If you would like to skip ahead to the regular expression bit, scroll down to Step Two.

Background

Salesforce Object Search Language (SOSL) and Salesforce Object Query Language (SOQL) are two powerful query languages that allow us to search for records within Salesforce. We will be using SOQL for our project, but going over how to utilize both.

How do you know which to use? The documentation linked above lays it out:

When to Use SOSL

Use SOSL when you don’t know which object or field the data resides in, and you want to:

  • Retrieve data for a specific term that you know exists within a field. Because SOSL can tokenize multiple terms within a field and build a search index from this, SOSL searches are faster and can return more relevant results.
  • Retrieve multiple objects and fields efficiently where the objects might or might not be related to one another.
  • Retrieve data for a particular division in an organization using the divisions feature.
  • Retrieve data that’s in Chinese, Japanese, Korean, or Thai. Morphological tokenization for CJKT terms helps ensure accurate results.

When to Use SOQL

Use SOQL when you know which objects the data resides in, and you want to:

  • Retrieve data from a single object or from multiple objects that are related to one another.
  • Count the number of records that meet specified criteria.
  • Sort results as part of the query.
  • Retrieve data from number, date, or checkbox fields.

Clear as mud, right?

Each language has its own quirks. For example, the minimum search length for SOSL is two non-wildcard characters, SOSL will only return 2000 records, SOQL is what you use if you need to sort, and they both have different sets of reserved characters that need to be escaped.

Say what?

Yep! In simple terms, when writing code, there are certain characters that are treated as part of the code. In order for them to be read as plain characters, they need to be escaped.
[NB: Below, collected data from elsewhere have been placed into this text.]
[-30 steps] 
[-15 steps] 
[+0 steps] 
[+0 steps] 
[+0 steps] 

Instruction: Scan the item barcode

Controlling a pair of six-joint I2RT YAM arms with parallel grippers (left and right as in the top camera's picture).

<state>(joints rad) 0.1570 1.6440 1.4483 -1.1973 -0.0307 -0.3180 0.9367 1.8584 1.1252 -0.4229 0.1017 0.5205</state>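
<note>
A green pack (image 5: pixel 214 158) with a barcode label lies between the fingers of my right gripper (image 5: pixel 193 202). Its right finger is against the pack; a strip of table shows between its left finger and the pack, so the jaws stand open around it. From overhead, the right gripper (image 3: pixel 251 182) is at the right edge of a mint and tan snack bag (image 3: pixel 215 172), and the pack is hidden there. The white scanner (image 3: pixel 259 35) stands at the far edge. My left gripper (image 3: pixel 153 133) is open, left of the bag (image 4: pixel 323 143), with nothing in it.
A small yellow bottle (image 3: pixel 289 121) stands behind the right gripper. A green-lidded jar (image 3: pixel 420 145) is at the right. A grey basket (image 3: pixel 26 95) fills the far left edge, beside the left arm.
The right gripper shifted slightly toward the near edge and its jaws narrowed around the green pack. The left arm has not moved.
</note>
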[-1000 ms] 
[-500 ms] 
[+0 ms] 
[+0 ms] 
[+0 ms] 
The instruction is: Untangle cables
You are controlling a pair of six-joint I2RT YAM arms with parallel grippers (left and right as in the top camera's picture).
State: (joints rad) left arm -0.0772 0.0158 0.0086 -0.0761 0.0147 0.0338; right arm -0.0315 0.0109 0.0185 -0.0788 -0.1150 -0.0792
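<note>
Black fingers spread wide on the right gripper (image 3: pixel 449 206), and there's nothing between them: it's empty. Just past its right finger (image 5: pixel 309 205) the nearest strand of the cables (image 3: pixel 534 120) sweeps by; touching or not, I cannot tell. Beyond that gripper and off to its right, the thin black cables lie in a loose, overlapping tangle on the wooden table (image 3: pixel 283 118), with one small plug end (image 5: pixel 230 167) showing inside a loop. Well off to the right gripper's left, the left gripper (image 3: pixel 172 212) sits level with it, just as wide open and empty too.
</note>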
In SOSL, these characters are: &|!(){}[]^"~*?:\'+-

In SOQL, the only characters needing to be escaped are: "'\_%

Why does this matter?

If a client wants to find the contact Evelyn "Another Salesforce Blog" Grizzle or an account named Fifty%Fifty, they might want to search by the special characters contained within the name to narrow down the search results. Or, if, for example, a naming convention contains underscores, such as 06_30_2021_Account, we will want to be able to include the underscores in our search. And, let’s be very serious, we’ve all known that person who names an account ***Very Important Account***, and we should factor them in, too. In order to do this, we must escape the requisite characters in order to be able to search by them.

This tutorial requires knowledge of Lightning Web Components, Apex, SOQL/SOSL, regular expressions, and requires Visual Studio Code.

Solution

Step One – Build the Query in Apex.

We’ll keep it simple and query for an account and its related contacts. Ultimately, we will be using a static SOQL query for this project, but let’s see what this looks like with a dynamic query.

Dynamic Query – SOQL
public static List<Account> getAccounts_dynamicSOQL(String searchString) {
    /** STRING SANITIZATION TO HAPPEN HERE! */
    String queryString = 'SELECT Id, Name, (SELECT Id, Name FROM Contacts) FROM Account WHERE Name LIKE :sanitizedSearchString';

    List<Account> listToReturn = database.query(queryString);
    return listToReturn;
}
Static Query – SOQL
public static List<Account> getAccounts_staticSOQL(String searchString) {
    /** STRING SANITIZATION TO HAPPEN HERE! */
    List<Account> listToReturn = [SELECT Id, Name, (SELECT Id, Name FROM Contacts) FROM Account WHERE Name LIKE :sanitizedSearchString];
    return listToReturn;
}

If, say, we wanted to search for any Account or Contact with a specific name, we could use SOSL. This is possible in SOQL with multiple queries, but we’re keeping it simple for this exercise, so we’ll just use SOSL.

Dynamic Query – SOSL
public static List<List<SObject>> getAccountsAndContacts_dynamicSOSL(String searchString) {
    /** STRING SANITIZATION TO HAPPEN HERE! */
    String queryString = 'FIND :sanitizedSearchString IN Name Fields RETURNING Account, Contact';
    
    List<List<SObject>> listToReturn = search.query(queryString);
    return listToReturn;
}
Static Query – SOSL
public static List<List<List<SObject>> getAccountsAndContacts_staticSOSL(String searchString) {
    /** STRING SANITIZATION TO HAPPEN HERE! */
    List<List<SObject>> listToReturn = [FIND :sanitizedSearchString IN Name Fields RETURNING Account, Contact];
    return listToReturn;
}

These queries look fine, but they’re susceptible to injection as written because we aren’t escaping single quotes. We can easily do this with the method String.escapeSingleQuotes(stringToEscape), but we also want to escape the reserved special characters, so we will handle this with a regular expression.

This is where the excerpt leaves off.